Visibility is active. You don’t just open the door and let people look, you guide them through, explain the context and rationale for the things you are doing, you talk through the challenges involved and the impact both positive and negative, list the uncertainties and risks involved, empathise with the emotions people will have around it, and explain why some of the drawers and cupboards must remain locked. You also respond to questions and challenges with honesty and say what you are going to do in response.
But life’s complicated and messy and things don’t always go as expected. Many organisations have difficult histories and legacies. Acknowledging that reality is much more reassuring and builds more trust than pat responses and empty reassurances. That’s being visible.
Many charities are having to make and communicate difficult decisions rapidly and under stress which have real world consequences for the issues and people they support, their employees, donors and partners. They need to be visible while doing so – acknowledging the challenge and the human impact, providing context and qualification, being candid about the risks involved and the potential consequences, being clear about accountability and responsibility, explaining why some aspects of what they are doing need to remain behind closed doors.
Being visible and taking a lead on the broad challenges organisations and our society are facing – climate change, social justice, discrimination – means you will have much stronger foundations for doing the same on the cause you are seeking to tackle.
There are nine ways charities can ensure their methods match their mission.
1. Have a helicopter view
On a regular basis, take a step back and consider the bigger picture of how the charity is operating, above and beyond the initiatives and frameworks that cover issues like diversity and ethical fundraising.
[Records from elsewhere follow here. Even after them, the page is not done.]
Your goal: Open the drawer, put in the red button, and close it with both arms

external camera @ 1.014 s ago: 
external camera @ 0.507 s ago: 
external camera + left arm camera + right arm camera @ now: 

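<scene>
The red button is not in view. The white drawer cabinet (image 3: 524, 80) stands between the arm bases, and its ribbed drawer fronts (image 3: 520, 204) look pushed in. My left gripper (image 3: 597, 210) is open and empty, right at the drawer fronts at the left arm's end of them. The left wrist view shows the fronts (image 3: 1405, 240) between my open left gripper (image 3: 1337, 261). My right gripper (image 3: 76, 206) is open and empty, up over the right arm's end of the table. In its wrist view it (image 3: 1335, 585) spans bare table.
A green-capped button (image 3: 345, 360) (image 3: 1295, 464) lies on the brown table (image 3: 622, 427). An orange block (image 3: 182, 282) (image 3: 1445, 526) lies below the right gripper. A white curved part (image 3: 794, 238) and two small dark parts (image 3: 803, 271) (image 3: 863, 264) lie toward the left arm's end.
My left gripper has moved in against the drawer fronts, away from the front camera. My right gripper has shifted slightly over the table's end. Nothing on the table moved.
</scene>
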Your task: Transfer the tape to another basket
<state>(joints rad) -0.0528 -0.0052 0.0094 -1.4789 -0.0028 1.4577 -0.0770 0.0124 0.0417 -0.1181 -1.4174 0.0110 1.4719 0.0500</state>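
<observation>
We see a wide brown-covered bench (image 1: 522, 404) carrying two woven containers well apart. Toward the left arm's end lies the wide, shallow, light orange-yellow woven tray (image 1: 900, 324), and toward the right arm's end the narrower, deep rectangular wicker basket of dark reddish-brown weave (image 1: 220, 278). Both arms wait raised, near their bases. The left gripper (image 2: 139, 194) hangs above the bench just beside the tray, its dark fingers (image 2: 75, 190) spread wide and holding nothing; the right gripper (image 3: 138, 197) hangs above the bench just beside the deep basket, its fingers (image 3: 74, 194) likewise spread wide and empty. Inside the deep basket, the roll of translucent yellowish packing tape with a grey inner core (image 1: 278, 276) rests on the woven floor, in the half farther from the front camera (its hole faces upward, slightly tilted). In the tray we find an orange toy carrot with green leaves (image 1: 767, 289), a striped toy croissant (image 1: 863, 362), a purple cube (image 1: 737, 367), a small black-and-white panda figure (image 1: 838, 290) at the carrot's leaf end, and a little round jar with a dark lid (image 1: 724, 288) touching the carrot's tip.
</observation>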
Use a tool like bimpactassessment.net to give a different way of considering the method and the impact being made across all stakeholders.
2. Ask, listen and respond
Progressive organisations treat their own staff as their one of their most important audiences – give them the opportunity to raise issues and concerns, talk them through openly and do something about them.
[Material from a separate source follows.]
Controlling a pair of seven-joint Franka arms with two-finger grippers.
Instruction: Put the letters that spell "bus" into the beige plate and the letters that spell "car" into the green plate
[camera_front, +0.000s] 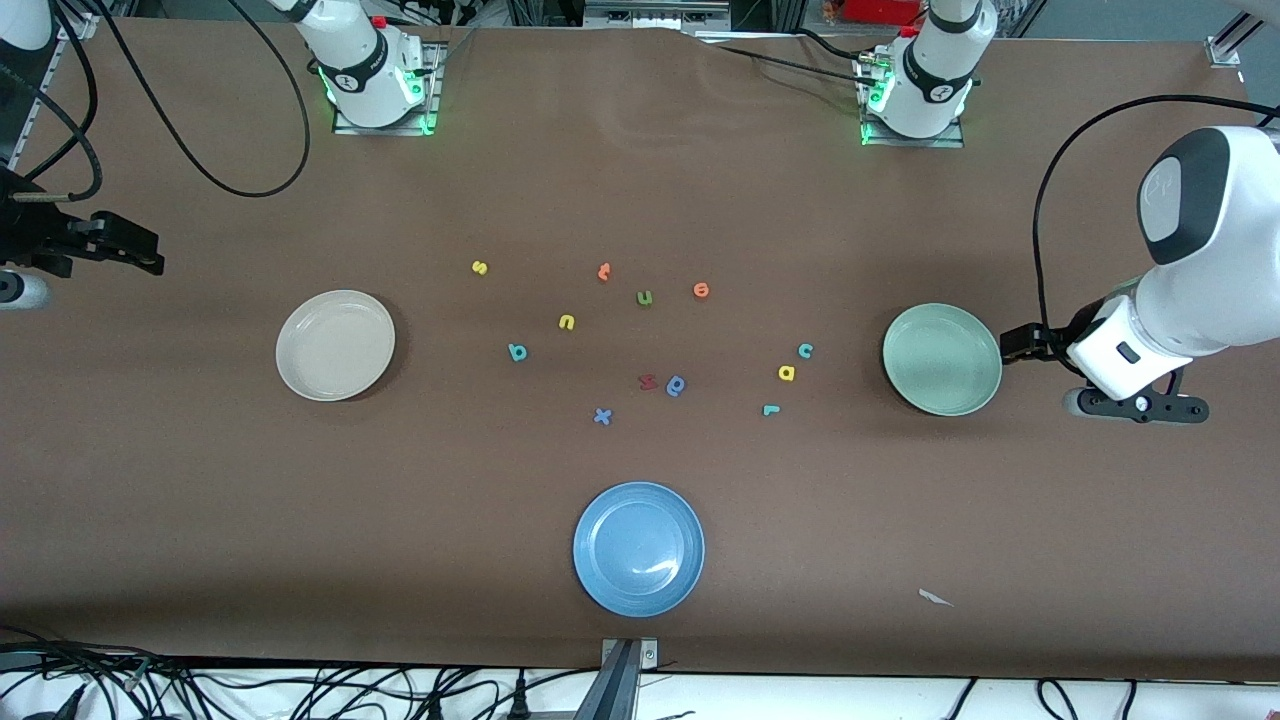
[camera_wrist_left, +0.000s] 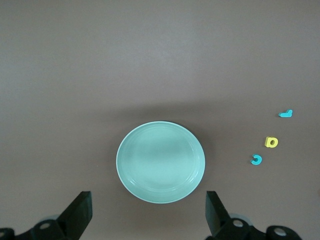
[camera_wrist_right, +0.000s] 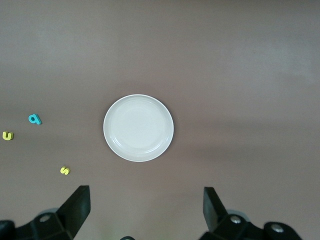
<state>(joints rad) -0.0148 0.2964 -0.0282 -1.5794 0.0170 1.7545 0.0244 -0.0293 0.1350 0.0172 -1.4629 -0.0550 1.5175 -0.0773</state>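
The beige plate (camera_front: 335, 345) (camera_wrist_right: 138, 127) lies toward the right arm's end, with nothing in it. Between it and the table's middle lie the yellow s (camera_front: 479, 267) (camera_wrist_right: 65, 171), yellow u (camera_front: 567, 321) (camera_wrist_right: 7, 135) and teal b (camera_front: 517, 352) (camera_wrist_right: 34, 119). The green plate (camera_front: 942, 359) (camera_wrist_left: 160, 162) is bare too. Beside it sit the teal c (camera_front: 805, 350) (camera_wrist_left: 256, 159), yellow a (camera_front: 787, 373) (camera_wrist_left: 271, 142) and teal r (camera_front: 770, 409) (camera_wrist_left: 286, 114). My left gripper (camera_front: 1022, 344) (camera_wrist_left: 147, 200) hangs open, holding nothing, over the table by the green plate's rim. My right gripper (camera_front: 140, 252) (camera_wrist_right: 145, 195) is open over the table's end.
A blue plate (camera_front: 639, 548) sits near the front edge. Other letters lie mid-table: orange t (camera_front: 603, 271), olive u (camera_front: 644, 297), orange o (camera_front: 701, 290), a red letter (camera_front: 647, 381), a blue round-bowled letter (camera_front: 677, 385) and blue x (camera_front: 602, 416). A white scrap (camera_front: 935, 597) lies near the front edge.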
3. Be a progressive leader
Do as I say not as I do isn’t a sustainable approach to leadership. Senior leaders in charities need to set the example when it comes to living the values of the organisation through how they work and how they manage and lead others. They set the culture and behaviour of all.
4. Reflect your community
Diversity and inclusion should not be a box-ticking exercise – make room for people from all the communities the charity supports and operates in, and listen to them. Yes it might challenge the status-quo, but the new ideas and approaches introduced will be critical to long term success.
5. Go beyond compliance
No progressive organisation should be aiming for compliance. Create a culture that values being progressive in how the charity works rather than seeing standards and frameworks as impediments to delivering against the mission.
6. Devolve power
Push power and responsibility to where the real change takes place and give the people living and breathing the issues the agency and support to act. Give them a voice in the charity’s approach and ways of working.
7. Show your workings
Don’t lament the reality gap between how many charities operate and how the public think they do and should. Treat everyone, including staff, as adults and be transparent about what the charity does and how it does it, celebrate when it goes right, be open when it goes wrong and say what is being done in response to problems.
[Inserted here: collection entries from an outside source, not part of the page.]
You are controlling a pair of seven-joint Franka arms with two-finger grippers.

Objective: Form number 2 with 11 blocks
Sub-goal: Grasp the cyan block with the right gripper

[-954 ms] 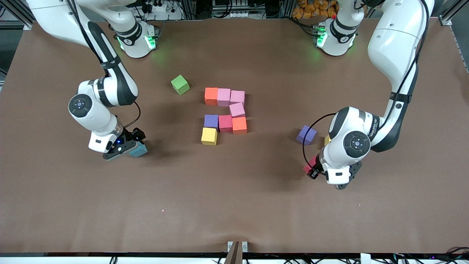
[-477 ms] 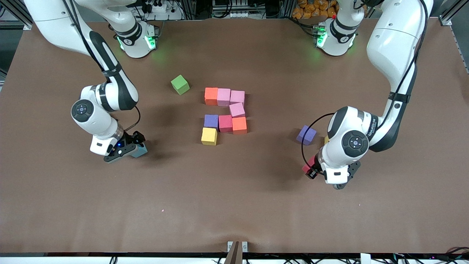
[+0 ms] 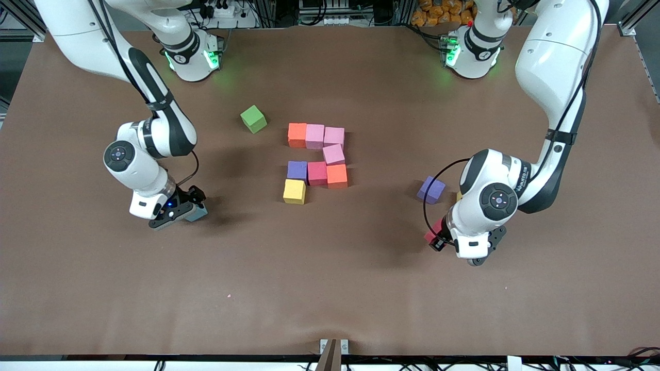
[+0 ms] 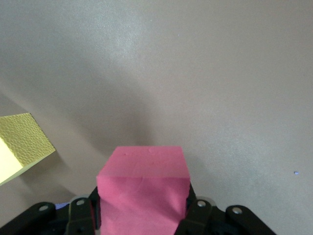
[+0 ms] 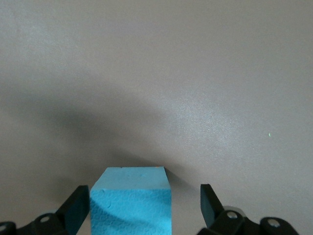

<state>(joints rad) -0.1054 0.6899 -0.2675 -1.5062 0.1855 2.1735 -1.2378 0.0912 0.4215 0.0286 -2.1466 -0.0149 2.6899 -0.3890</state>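
Front view: your number 2 has eight cubes laid mid-table, three to go, while both arms are at pickups – left gripper low at a red block at its end of the table, right gripper at the light blue block. Left wrist view: jaws clenched on that red block, a yellow block beside – lift it next. Right wrist view: jaws spread around the light blue block, not gripping – you close first
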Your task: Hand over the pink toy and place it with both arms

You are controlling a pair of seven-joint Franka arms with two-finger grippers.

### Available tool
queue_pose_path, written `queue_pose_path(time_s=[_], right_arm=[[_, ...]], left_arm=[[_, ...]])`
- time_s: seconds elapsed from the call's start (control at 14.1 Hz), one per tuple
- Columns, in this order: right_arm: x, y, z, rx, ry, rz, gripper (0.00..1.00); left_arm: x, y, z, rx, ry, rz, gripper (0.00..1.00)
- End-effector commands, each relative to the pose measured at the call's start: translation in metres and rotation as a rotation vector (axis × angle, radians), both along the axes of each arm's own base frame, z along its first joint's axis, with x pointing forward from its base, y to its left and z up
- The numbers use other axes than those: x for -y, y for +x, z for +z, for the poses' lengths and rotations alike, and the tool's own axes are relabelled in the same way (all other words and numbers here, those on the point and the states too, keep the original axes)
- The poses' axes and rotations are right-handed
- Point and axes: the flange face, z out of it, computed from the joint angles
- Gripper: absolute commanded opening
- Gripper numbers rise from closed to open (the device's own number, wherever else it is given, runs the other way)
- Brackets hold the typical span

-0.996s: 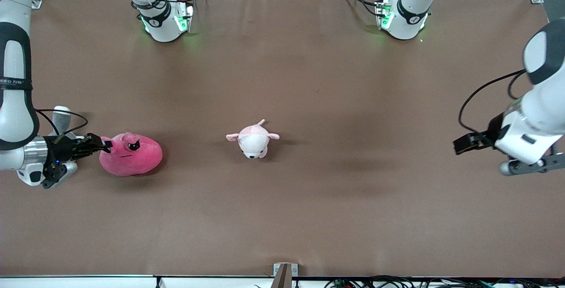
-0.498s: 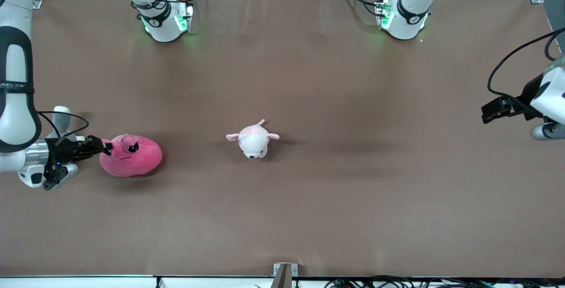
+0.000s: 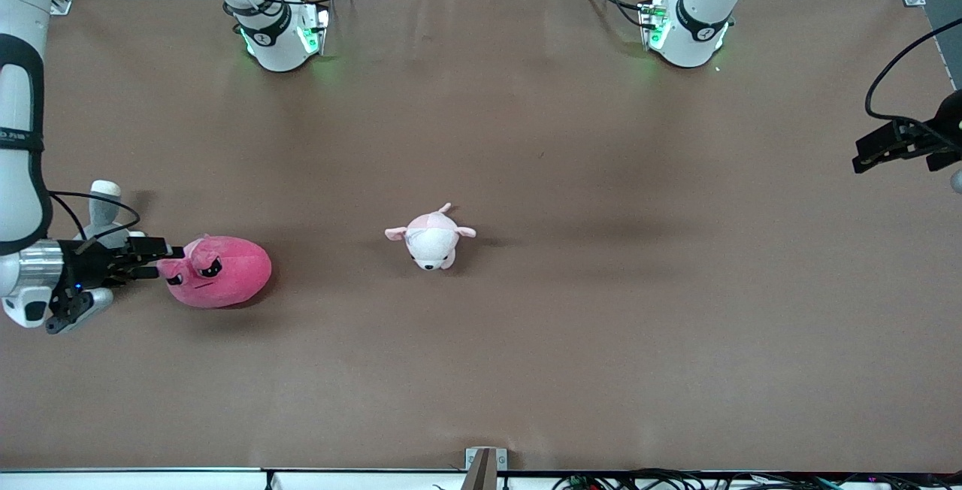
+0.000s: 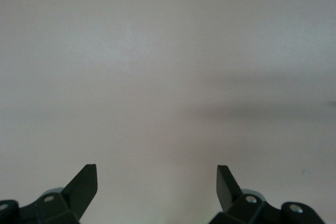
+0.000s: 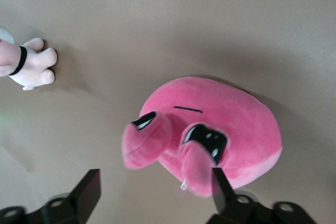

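The pink toy [image 3: 222, 273] lies on the brown table toward the right arm's end, its black eyes and ear nubs turned to my right gripper [image 3: 164, 258]. That gripper is open and level with the toy. In the right wrist view the toy [image 5: 231, 124] shows just ahead of the open right gripper [image 5: 155, 188], and one ear nub [image 5: 197, 169] hangs close to a finger [image 5: 220, 187]; nothing is clamped. My left gripper [image 3: 872, 153] is up at the left arm's end of the table. In the left wrist view the left gripper [image 4: 157, 182] is open over bare table.
A small pale pink-and-white plush [image 3: 430, 238] lies mid-table and also shows in the right wrist view [image 5: 30, 65]. A grey-and-white plush [image 3: 104, 208] sits beside the right wrist, partly hidden by it. The brown table [image 3: 526, 137] spreads wide between the two arms.
My right gripper has opened and let go of the pink toy's ear, and the toy has settled slightly toward the right arm's end. The left arm has drawn back toward the table's edge.
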Motion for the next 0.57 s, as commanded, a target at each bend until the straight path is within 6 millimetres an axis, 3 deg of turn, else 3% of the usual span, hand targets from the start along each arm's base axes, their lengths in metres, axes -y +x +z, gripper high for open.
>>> queue_pose_path(time_s=[0.0,0.36,0.5], right_arm=[[0.0,-0.001,0.045,0.047,-0.013,-0.014,1.0],[-0.001,-0.023,0.143,0.124,-0.154,-0.1,1.0],[-0.011,-0.035,0.166,0.096,-0.176,-0.135,1.0]], left_arm=[[-0.01,-0.019,0.005,-0.005,-0.014,-0.038,1.0],[-0.01,-0.035,0.006,-0.006,-0.018,-0.04,1.0],[0.005,-0.043,0.006,-0.011,-0.015,-0.06,1.0]])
8. Collaborate, co-operate and partner
Charities do not have a monopoly on social change and it is increasingly important to work with other charities, businesses and government bodies to extend reach and impact as quickly as possible. Being progressive in ideas and approach will make a charity a much more attractive partner for change.
9. Invest in people and systems
HR, governance, sustainability are not overheads, they are essential components of a progressive sustainable organisation. Investing in them Is essential.